**Your assignment**
A word-for-word transcription of all the data is required.
[[ Source material, beginning ]]
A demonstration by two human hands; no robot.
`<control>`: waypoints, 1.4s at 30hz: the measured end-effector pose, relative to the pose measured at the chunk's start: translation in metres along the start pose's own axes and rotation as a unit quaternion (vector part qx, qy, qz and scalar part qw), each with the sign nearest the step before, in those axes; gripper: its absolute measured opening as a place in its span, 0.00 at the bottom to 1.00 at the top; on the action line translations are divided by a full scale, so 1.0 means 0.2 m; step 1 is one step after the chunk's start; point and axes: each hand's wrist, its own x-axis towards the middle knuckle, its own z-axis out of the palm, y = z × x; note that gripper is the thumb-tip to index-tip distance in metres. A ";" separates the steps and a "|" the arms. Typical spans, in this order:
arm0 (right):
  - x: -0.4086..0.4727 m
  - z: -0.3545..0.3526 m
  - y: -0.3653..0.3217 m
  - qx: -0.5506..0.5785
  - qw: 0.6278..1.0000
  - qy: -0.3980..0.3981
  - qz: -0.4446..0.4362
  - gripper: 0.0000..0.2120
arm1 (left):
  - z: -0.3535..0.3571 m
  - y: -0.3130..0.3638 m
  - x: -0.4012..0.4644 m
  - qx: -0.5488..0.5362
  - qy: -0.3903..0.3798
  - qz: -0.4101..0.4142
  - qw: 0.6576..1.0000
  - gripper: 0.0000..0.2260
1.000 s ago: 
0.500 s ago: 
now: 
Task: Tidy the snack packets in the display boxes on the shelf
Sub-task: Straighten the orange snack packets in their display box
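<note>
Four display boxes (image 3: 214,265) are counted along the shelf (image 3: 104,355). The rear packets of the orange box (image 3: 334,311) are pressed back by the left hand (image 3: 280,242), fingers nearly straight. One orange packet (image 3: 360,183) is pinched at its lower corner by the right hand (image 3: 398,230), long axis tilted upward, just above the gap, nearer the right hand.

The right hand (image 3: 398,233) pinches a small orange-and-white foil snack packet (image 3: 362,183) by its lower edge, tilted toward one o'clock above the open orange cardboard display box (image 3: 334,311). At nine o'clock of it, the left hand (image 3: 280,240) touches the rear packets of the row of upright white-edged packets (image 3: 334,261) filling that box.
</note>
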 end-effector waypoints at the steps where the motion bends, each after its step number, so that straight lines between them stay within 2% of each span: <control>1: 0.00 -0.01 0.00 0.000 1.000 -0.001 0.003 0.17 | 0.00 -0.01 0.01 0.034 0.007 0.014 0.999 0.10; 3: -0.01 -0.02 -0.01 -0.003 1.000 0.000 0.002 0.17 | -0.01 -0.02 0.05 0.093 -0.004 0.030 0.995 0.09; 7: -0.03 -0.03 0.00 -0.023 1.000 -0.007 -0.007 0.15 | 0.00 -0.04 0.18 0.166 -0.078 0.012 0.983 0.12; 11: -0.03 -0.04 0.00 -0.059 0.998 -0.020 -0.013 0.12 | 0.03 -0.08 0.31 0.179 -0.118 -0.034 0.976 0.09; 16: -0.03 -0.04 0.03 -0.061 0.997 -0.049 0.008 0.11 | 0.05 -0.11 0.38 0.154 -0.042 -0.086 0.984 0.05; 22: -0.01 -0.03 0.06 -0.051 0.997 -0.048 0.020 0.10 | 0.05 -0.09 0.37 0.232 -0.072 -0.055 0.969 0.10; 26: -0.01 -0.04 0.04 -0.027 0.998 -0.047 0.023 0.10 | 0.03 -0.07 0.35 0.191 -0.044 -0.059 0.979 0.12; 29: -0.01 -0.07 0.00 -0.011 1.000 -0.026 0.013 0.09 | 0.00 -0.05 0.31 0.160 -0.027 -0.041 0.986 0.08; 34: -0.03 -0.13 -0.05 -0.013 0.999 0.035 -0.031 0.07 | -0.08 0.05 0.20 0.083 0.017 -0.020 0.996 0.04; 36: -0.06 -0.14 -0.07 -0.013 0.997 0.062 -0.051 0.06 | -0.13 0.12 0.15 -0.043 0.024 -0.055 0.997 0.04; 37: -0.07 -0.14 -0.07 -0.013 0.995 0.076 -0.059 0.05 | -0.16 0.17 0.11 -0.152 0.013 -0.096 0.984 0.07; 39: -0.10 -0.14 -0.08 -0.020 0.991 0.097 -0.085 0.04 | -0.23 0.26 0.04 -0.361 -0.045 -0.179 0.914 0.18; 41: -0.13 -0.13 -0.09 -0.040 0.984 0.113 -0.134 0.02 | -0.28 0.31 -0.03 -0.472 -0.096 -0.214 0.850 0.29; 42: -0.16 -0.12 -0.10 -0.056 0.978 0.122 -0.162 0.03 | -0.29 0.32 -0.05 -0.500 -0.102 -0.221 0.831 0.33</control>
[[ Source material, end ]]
**Exercise solution**
A demonstration by two human hands; no robot.
`<control>`: waypoints, 1.4s at 30hz: the measured end-effector pose, relative to the pose measured at the chunk's start: translation in metres along the start pose's own axes and rotation as a unit quaternion (vector part qx, qy, qz and scalar part qw), each with the sign nearest the step before, in those axes; gripper: its absolute measured opening as a place in its span, 0.00 at the bottom to 1.00 at the top; on the action line translations are divided by a full scale, so 1.0 means 0.2 m; step 1 is one step after the chunk's start; point and axes: each hand's wrist, its own x-axis towards the middle knuckle, its own z-axis out of the palm, y = z × x; note that gripper is the thumb-tip to index-tip distance in metres. A ";" separates the steps and a "|" the arms. Typical spans, in this order:
arm0 (right):
  - x: -0.4086..0.4727 m
  - z: -0.3545..0.3526 m
  - y: -0.3653..0.3217 m
  - qx: -0.5506..0.5785
  - qw: 0.6278..1.0000
  - qy: -0.3980..0.3981
  - qz: -0.4446..0.4362
  - gripper: 0.0000..0.2120
arm1 (left):
  - z: -0.3535..0.3571 m
  - y: -0.3130..0.3638 m
  - x: -0.4012..0.4644 m
  - qx: -0.5488..0.5362
  - qy: -0.3903..0.3798
  - qz: -0.4101..0.4142
  - qw: 0.6576..1.0000
  - gripper: 0.0000..0.2260
1.000 s ago: 
0.500 s ago: 
now: 
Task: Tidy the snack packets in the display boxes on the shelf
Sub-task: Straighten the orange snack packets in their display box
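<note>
Four display boxes (image 3: 214,265) are counted along the shelf (image 3: 104,355). The rear packets of the orange box (image 3: 334,311) are pressed back by the left hand (image 3: 280,242), fingers nearly straight. One orange packet (image 3: 360,183) is pinched at its lower corner by the right hand (image 3: 398,230), long axis tilted upward, just above the gap, nearer the right hand.

The right hand (image 3: 398,233) pinches a small orange-and-white foil snack packet (image 3: 362,183) by its lower edge, tilted toward one o'clock above the open orange cardboard display box (image 3: 334,311). At nine o'clock of it, the left hand (image 3: 280,240) touches the rear packets of the row of upright white-edged packets (image 3: 334,261) filling that box.
</note>
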 end-effector waypoints at the steps where the motion bends, each after its step number, so that straight lines between them stay within 2% of each span: <control>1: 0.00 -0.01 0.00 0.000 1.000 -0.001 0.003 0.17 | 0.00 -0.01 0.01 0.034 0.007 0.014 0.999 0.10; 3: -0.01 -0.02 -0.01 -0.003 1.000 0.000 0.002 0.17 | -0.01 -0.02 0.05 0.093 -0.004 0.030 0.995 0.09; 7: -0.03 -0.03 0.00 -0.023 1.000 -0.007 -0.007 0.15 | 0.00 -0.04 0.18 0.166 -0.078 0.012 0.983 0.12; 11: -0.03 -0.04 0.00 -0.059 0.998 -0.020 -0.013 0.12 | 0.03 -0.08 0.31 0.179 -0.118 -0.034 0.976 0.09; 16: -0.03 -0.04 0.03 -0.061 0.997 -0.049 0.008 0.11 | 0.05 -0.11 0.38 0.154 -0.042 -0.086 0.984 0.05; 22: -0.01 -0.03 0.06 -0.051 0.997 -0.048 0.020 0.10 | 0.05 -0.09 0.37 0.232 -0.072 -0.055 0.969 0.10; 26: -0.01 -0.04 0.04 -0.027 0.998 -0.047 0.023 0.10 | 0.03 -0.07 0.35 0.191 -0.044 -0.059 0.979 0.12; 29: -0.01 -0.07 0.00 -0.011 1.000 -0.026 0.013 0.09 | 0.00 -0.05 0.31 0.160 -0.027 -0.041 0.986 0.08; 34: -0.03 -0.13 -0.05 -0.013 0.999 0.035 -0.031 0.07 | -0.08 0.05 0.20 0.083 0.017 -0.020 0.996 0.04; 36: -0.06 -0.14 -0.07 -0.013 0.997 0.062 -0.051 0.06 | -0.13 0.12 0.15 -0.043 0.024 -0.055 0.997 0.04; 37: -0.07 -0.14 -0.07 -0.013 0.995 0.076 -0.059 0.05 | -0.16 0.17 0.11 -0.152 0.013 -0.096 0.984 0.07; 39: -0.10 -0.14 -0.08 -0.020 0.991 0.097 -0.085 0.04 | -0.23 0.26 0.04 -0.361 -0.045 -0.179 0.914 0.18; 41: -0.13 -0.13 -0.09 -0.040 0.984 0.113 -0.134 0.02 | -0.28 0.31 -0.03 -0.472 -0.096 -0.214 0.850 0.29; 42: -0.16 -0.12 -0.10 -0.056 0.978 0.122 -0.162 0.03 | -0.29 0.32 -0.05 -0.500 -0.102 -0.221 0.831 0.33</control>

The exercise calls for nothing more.